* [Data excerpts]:
=== Section Start ===
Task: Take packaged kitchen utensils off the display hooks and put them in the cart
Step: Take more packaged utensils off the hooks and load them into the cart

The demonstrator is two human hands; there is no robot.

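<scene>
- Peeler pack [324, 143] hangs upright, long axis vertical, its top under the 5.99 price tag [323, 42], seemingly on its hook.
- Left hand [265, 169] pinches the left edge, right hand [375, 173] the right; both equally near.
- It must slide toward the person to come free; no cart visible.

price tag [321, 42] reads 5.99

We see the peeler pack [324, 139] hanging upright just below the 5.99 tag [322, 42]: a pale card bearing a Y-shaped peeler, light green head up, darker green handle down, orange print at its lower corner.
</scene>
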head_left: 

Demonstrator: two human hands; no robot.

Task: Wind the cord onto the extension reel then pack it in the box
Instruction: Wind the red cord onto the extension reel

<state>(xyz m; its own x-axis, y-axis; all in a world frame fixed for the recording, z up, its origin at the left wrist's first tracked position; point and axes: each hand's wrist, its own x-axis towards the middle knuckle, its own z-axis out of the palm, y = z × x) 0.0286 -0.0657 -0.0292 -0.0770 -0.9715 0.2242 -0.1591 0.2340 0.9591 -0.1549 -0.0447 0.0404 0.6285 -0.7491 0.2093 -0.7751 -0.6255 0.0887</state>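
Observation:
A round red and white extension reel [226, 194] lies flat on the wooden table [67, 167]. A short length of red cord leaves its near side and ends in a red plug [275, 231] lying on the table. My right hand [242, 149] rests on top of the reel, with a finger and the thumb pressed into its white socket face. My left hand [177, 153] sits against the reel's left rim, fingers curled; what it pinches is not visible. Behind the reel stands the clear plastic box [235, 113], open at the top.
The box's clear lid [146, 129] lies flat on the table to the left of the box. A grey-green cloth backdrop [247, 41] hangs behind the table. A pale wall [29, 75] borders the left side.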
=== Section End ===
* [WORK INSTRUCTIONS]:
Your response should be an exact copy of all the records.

* [RESULT OF THE EXERCISE]:
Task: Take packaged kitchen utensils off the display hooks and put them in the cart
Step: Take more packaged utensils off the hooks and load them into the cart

The demonstrator is two human hands; there is no robot.

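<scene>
- Peeler pack [324, 143] hangs upright, long axis vertical, its top under the 5.99 price tag [323, 42], seemingly on its hook.
- Left hand [265, 169] pinches the left edge, right hand [375, 173] the right; both equally near.
- It must slide toward the person to come free; no cart visible.

price tag [321, 42] reads 5.99

We see the peeler pack [324, 139] hanging upright just below the 5.99 tag [322, 42]: a pale card bearing a Y-shaped peeler, light green head up, darker green handle down, orange print at its lower corner.
</scene>
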head_left: 

Demonstrator: two human hands; no robot.

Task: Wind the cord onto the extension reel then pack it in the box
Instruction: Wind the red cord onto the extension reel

<state>(xyz m; its own x-axis, y-axis; all in a world frame fixed for the recording, z up, its origin at the left wrist's first tracked position; point and axes: each hand's wrist, its own x-axis towards the middle knuckle, its own z-axis out of the palm, y = z × x) 0.0286 -0.0657 -0.0292 -0.0770 -0.9715 0.2242 -0.1591 0.2340 0.9591 -0.1549 -0.0447 0.0404 0.6285 -0.7491 0.2093 -0.7751 -0.6255 0.0887</state>
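Observation:
A round red and white extension reel [226, 194] lies flat on the wooden table [67, 167]. A short length of red cord leaves its near side and ends in a red plug [275, 231] lying on the table. My right hand [242, 149] rests on top of the reel, with a finger and the thumb pressed into its white socket face. My left hand [177, 153] sits against the reel's left rim, fingers curled; what it pinches is not visible. Behind the reel stands the clear plastic box [235, 113], open at the top.
The box's clear lid [146, 129] lies flat on the table to the left of the box. A grey-green cloth backdrop [247, 41] hangs behind the table. A pale wall [29, 75] borders the left side.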

No additional output is expected.